Есть бытие, но именем каким Его назвать? — ни сон оно, ни бденье. Меж них оно, и в человеке им С безумием граничит разуменье. Он в полноте понятая своего, А между тем, как волны, на него Одни других мятежней, своенравней Видения бегут со всех сторон; Как будто бы своей отчизны давней, Стихийному смятенью отдан он.
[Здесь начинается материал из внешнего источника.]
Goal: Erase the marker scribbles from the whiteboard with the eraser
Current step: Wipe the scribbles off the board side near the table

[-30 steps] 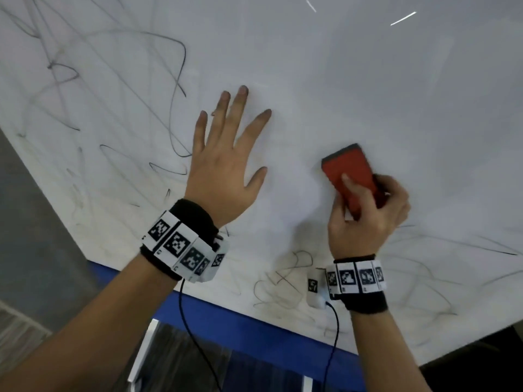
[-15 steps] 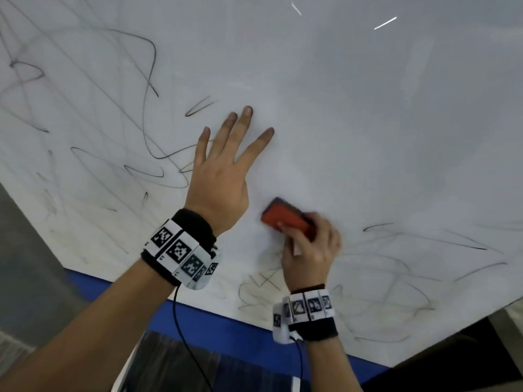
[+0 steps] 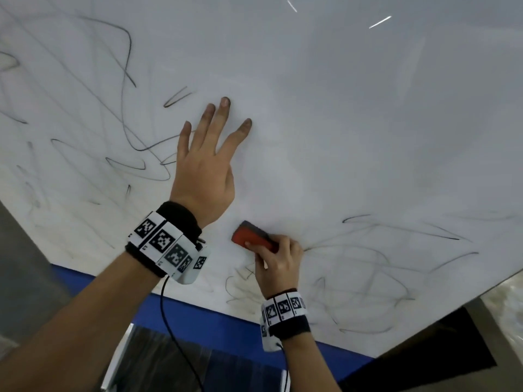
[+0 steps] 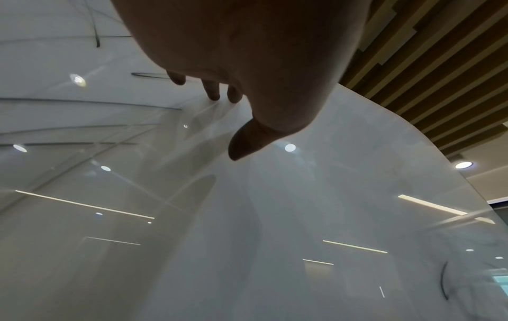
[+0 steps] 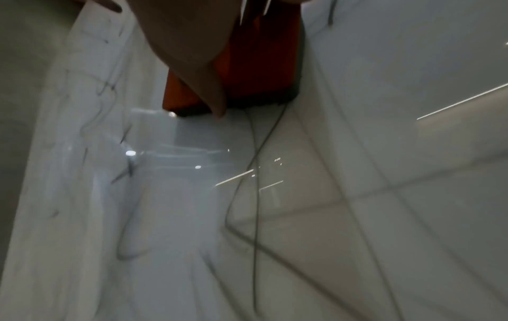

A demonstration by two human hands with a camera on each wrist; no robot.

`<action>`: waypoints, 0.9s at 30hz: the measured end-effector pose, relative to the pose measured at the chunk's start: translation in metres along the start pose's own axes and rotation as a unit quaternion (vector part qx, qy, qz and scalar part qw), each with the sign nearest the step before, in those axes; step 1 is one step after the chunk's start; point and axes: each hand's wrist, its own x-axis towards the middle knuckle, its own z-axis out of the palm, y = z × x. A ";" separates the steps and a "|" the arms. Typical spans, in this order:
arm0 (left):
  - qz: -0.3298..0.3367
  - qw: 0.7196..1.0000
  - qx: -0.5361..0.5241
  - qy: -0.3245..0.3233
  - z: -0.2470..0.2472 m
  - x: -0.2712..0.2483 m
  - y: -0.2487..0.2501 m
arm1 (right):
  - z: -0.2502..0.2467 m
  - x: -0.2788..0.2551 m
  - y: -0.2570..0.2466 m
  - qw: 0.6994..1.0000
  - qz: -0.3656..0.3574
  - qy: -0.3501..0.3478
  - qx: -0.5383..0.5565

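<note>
A large whiteboard (image 3: 353, 114) fills the head view, with black marker scribbles (image 3: 124, 154) on its left side and more scribbles (image 3: 376, 267) along its lower right. My right hand (image 3: 278, 263) grips a red eraser (image 3: 253, 236) with a dark felt face, pressed on the board just below my left wrist. The right wrist view shows the eraser (image 5: 258, 58) flat against the board (image 5: 384, 152). My left hand (image 3: 206, 162) lies flat on the board, fingers spread; its fingertips (image 4: 214, 95) touch the board (image 4: 247, 217).
The board's blue lower frame (image 3: 203, 321) runs along the bottom, with dark floor below. The board's right corner (image 3: 509, 274) ends near a dark gap. A wooden slat ceiling (image 4: 439, 65) shows above the board's edge.
My right hand has swept the eraser from the board's middle right down and left, to just under my left wrist. The left hand stays pressed flat on the board.
</note>
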 end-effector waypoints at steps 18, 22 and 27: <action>-0.040 0.996 -0.007 -0.075 -0.007 -0.002 0.025 | -0.049 0.005 0.034 0.995 0.036 0.078 0.041; 0.021 0.997 0.015 -0.077 -0.010 -0.004 0.046 | -0.080 0.027 0.047 0.990 0.039 0.130 0.026; 0.139 0.986 0.013 -0.086 -0.007 0.003 0.087 | -0.153 0.075 0.081 0.926 0.143 0.344 0.055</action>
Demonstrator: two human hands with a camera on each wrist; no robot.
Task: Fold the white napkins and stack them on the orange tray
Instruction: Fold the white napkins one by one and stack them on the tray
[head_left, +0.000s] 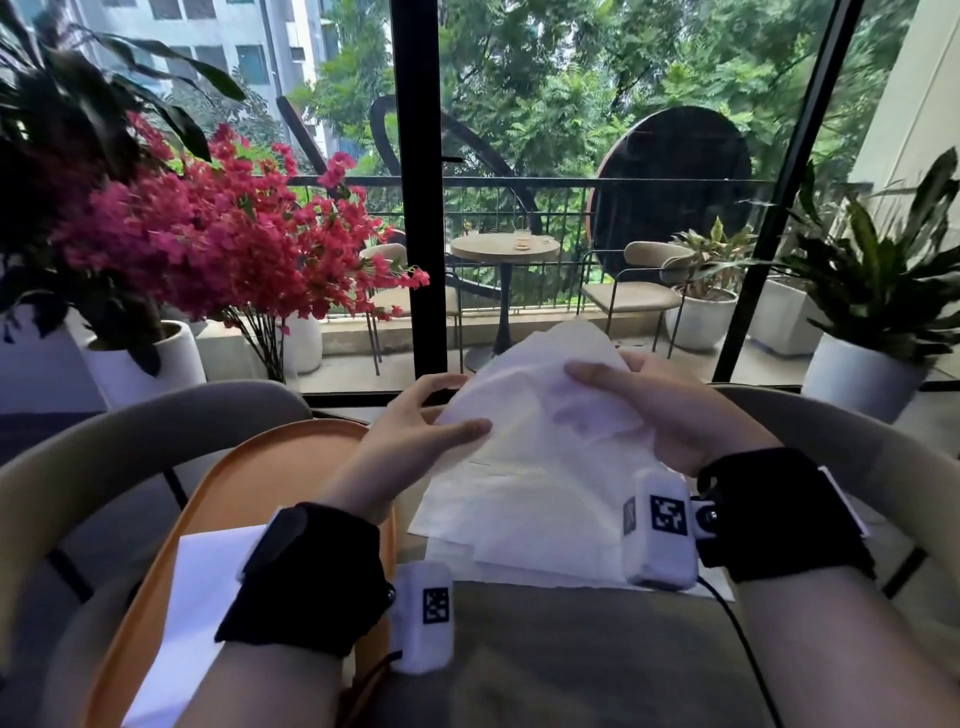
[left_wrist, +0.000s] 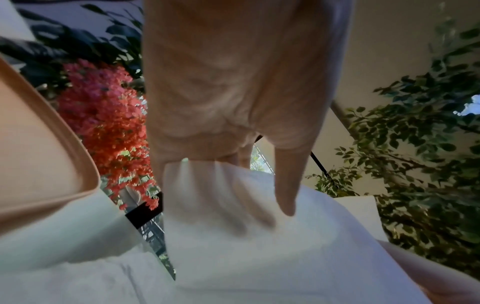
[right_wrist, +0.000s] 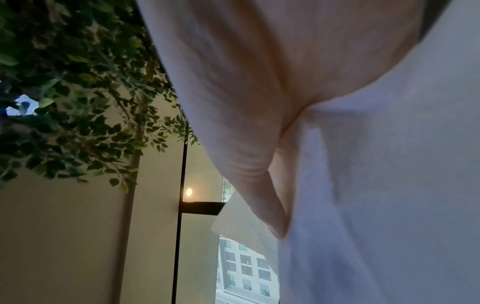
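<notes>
Two hands hold one napkin (head_left: 540, 415) up off the bench (head_left: 545, 649), right of the tray (head_left: 249, 478), which already carries a folded napkin (head_left: 202, 597); more loose napkins (head_left: 498, 514) lie under the raised one. The left hand (head_left: 410, 441) pinches its near-left edge, thumb on top; the right hand (head_left: 670, 410) grips the right side, thumb over the sheet. To fold well, I'd bring corners together squarely, keep the thin paper lightly taut, then crease it flat.
</notes>
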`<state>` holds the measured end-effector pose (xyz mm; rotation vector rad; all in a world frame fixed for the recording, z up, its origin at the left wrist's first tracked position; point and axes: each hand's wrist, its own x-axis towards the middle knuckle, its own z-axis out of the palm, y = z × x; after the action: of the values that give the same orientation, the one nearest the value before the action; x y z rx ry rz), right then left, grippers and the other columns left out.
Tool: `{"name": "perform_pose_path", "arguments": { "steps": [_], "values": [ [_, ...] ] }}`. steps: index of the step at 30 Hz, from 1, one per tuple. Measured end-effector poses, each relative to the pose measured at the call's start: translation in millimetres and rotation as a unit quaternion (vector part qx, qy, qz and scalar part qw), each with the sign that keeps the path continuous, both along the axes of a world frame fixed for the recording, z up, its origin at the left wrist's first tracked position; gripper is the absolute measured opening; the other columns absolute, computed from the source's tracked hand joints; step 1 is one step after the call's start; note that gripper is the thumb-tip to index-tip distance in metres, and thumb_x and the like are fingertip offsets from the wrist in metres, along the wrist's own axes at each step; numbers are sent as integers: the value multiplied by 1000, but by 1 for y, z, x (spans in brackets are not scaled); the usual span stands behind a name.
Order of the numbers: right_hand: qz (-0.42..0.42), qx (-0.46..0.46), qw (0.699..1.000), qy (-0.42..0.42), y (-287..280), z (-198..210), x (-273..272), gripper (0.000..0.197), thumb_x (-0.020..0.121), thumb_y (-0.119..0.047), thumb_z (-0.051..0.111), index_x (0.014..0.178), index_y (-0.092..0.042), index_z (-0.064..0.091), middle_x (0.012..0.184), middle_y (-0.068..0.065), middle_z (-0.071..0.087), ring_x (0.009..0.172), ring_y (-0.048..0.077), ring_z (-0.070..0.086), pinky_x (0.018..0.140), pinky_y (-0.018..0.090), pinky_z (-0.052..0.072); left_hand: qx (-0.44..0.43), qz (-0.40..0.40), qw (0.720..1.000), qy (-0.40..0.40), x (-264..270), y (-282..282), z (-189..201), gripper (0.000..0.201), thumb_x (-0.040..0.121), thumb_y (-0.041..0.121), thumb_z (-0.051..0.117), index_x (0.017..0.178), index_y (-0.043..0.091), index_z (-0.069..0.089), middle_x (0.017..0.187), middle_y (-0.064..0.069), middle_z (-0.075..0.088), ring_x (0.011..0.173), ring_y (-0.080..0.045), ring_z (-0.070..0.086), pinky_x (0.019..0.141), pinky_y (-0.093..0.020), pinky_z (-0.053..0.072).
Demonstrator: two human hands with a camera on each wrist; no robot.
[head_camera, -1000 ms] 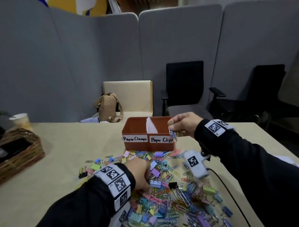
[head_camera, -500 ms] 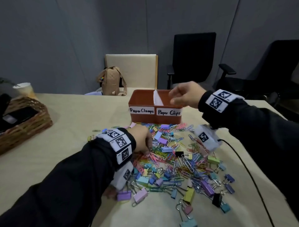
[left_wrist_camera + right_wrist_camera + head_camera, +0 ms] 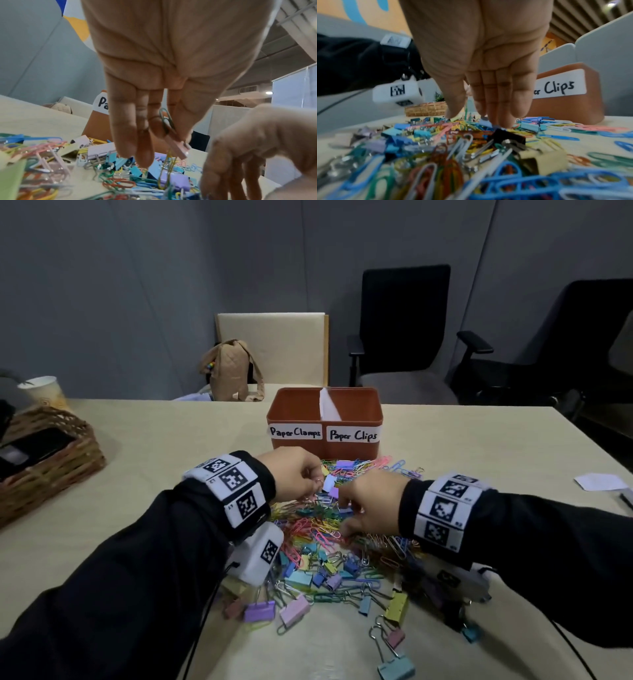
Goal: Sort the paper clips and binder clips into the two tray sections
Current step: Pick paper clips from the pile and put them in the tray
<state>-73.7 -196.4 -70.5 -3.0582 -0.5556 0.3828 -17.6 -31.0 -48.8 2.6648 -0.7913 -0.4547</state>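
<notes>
A brown tray (image 3: 376, 409) stands mid-table with a white divider, labelled "Paper Clamps" on the left and "Paper Clips" on the right. In front of it lies a mixed pile of coloured paper clips and binder clips (image 3: 329, 546). My left hand (image 3: 317, 482) hovers over the pile's far side. In the left wrist view the left hand (image 3: 164, 142) pinches a pink binder clip (image 3: 176, 145) with a green paper clip (image 3: 165, 119) caught against it. My right hand (image 3: 342, 515) reaches down into the pile. Its straight fingers (image 3: 503, 108) touch the clips.
A wicker basket (image 3: 44, 460) and a paper cup (image 3: 42, 392) stand at the left edge. A brown bag (image 3: 233, 371) rests on the cream chair behind the table, with black office chairs (image 3: 404, 326) beside it. A white paper slip (image 3: 601, 481) lies at the right.
My right hand has dropped from above the Paper Clips section down to the pile. My left hand has shifted toward the tray side of the pile. The head view has tilted downward.
</notes>
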Motion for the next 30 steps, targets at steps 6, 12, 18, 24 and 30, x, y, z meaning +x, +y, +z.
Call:
{"name": "perform_pose_path", "arguments": {
  "steps": [6, 12, 18, 24, 30],
  "values": [
    [44, -60, 997, 20, 16, -7, 2, 55, 85, -39, 68, 134, -29, 44, 110, 5, 63, 99, 27, 60, 70, 30, 46, -39, 56, 993, 94, 0, 5, -6, 19, 95, 3, 51, 79, 12, 57, 76, -8, 67, 80, -23, 70, 74, -33, 58],
    [79, -44, 995, 34, 19, -6, 1, 24, 88, -19, 61, 110, -26, 56, 96, 2, 58, 90, 26, 57, 72, 33, 50, -107, 82, 980, 146, -1, 10, -6, 24, 97, -3, 41, 102, 9, 61, 76, -7, 59, 70, -17, 64, 63, -24, 56],
    [71, -2, 997, -7, 10, -6, 1, 16, 83, -7, 54, 92, -18, 62, 80, -1, 55, 73, 21, 46, 59, 25, 33, -166, 73, 964, 195, 2, 15, -6, 19, 95, -5, 49, 89, 9, 61, 77, -9, 67, 69, -17, 67, 61, -23, 56],
    [-44, 141, 988, 39, -10, 5, 8, 25, 83, -10, 68, 72, -27, 52, 70, -12, 53, 72, 14, 53, 63, 21, 42, -85, 69, 993, 45, 15, 24, -9, 7, 85, 5, 69, 85, 11, 72, 74, 4, 72, 61, 4, 64, 63, -9, 47],
    [-170, 345, 916, 111, -31, 22, 14, 18, 88, 5, 60, 80, -10, 53, 64, 7, 62, 65, 23, 63, 57, 28, 52, 68, 58, 993, -79, 15, 18, -15, 28, 86, 18, 69, 113, 27, 66, 102, 4, 62, 86, -11, 54, 79, -25, 46]
  ]
}}
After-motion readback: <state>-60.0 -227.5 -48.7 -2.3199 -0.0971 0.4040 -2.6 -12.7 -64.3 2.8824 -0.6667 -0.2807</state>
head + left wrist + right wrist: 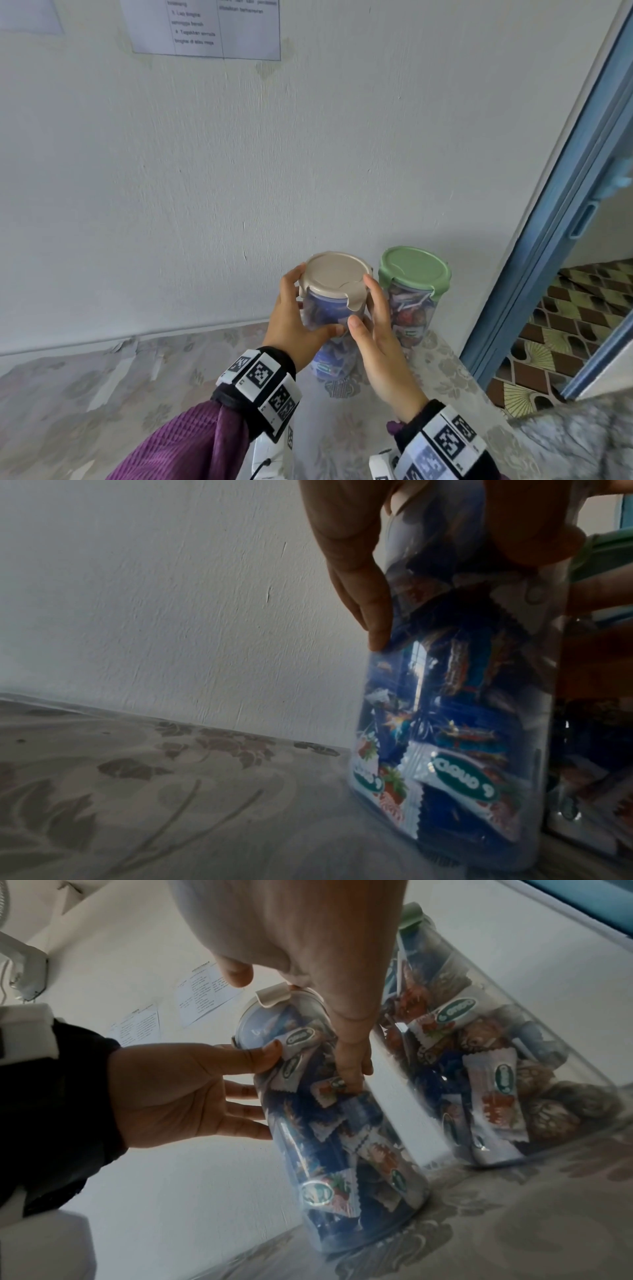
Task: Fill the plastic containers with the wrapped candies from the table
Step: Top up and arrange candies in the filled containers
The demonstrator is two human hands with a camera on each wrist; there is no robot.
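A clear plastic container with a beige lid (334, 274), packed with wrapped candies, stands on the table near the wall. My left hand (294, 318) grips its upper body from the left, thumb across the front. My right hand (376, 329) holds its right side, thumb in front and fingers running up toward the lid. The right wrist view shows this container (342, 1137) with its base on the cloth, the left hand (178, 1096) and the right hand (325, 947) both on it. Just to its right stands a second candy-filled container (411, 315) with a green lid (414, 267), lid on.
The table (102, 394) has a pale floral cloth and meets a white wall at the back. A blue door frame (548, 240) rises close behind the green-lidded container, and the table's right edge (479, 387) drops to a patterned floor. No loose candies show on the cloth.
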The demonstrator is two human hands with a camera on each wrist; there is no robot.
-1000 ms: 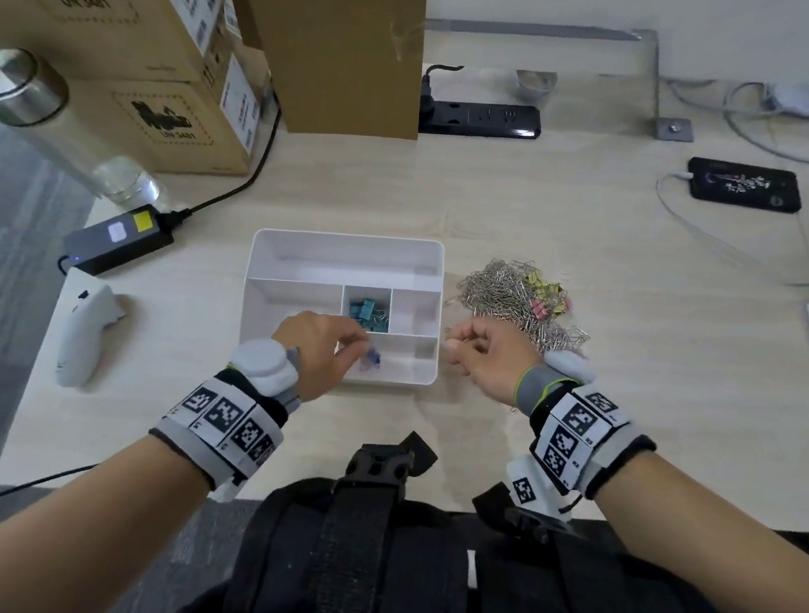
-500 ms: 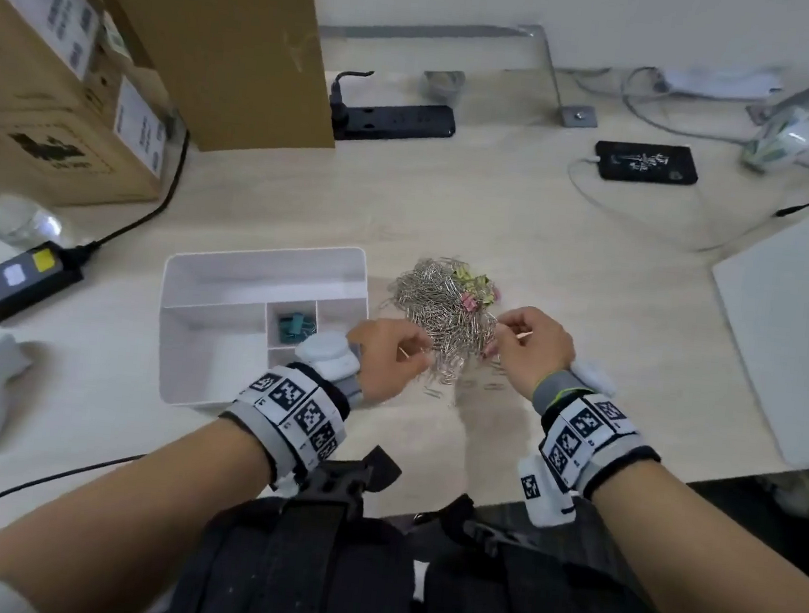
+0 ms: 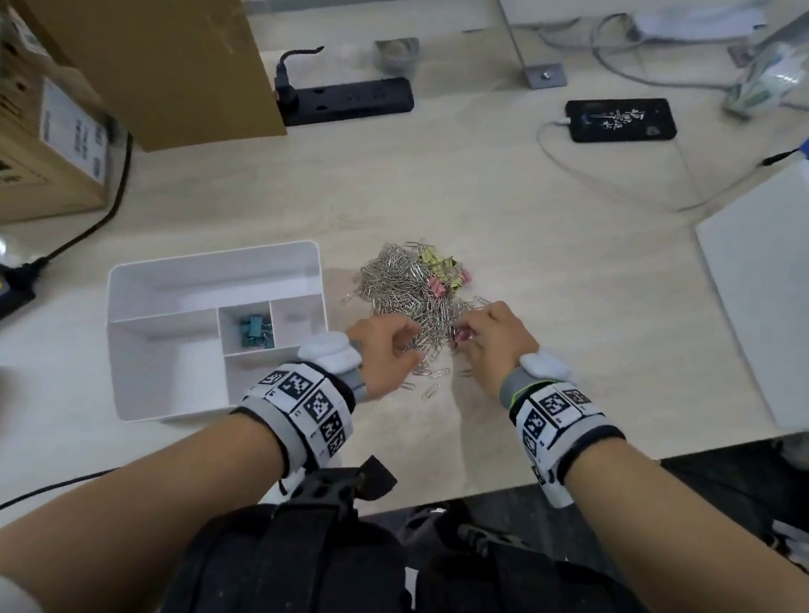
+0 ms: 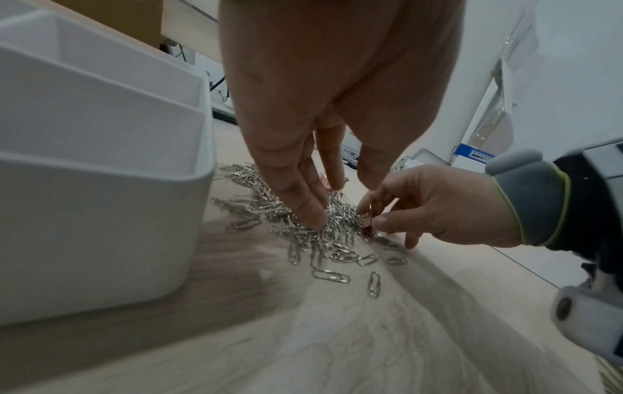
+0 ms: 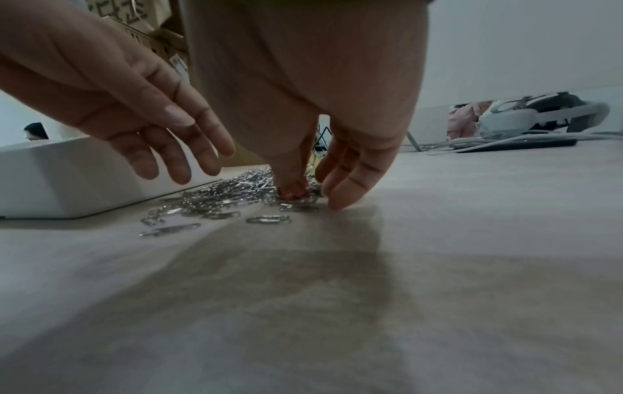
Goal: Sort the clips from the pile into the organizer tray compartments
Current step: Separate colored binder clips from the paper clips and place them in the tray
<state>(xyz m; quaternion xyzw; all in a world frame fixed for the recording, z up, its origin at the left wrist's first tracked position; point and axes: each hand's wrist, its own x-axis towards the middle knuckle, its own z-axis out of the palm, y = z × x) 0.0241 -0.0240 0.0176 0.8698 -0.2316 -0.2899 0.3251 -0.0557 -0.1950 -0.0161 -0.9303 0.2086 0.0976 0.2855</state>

Но иногда мечтой воспламененный Он видит свет, другим не откровенный.

Эти строки Боратынского можно было бы поставить эпиграфом к антологии литературы эмигрантских сыновей.

Цинциннат, уже упомянутый мною герой Набокова-Сирина, говорит:

«К тому же я давно свыкся с мыслью, что называемое снами есть полудействительность, обещание действительности, ее преддверие и дуновение, то есть что они содержат в себе, в очень смутном, разбавленном состоянии больше истинной действительности, чем хваленая явь».

Это ожидание, что за океаном снов и мечтаний лежит блаженная неведомая отчизна, заставляет сознание все упорнее рыть в глубину самого себя и тогда проступает невыразимое ощущение не своего экс-териоризированного в объективном мире «я», а своего настоящего существа, неопределимого никакими «паспортными» обозначениями и уходящего корнями в действительность жизни, не могущей никуда исчезнуть, вечной, занимающей «все место».

«Царство Божие — это видеть земную жизнь, «оттуда — сюда», видеть ее освещенной не тусклым земным солнцем, не черным все затемняющим солнцем смерти, а ослепительным солнцем вечной жизни», — пишет К. Гершельман в своей работе «О царстве Божием»[42]).

Основная интуиция Гершельмана, это не вера в будущую, после смерти, вечную жизнь, а ощущение пребывания в вечной жизни уже сейчас, как в каком-то особом измерении данной нам действительности: «мы уже теперь погружены в венчающее мир бессмертие, как будем в него погружены в день воскресенья мертвых».

«Стоит только до конца напречься, чтобы это понять и увидеть, а понять это и увидеть — и значит войти в царство Божие.

Для вошедшего в Царство Божие, «вторичнорожденного», смерть снова внутренне преодолевается: познав свое бессмертие, он становится бессмертным, каждое мгновение земной жизни он переживает, как протекающее в вечности, как непреходящее».

Тема нового рождения близка и многим другим «младшим» эмигрантским писателям. В повести В. Яновского «Любовь вторая» героиня рассказывает о пережитом ею на башне Нотр-Дам настоящем мистическом преображении, воспоминание о котором связывается в ее сознании со словами «надлежит вам родиться свыше».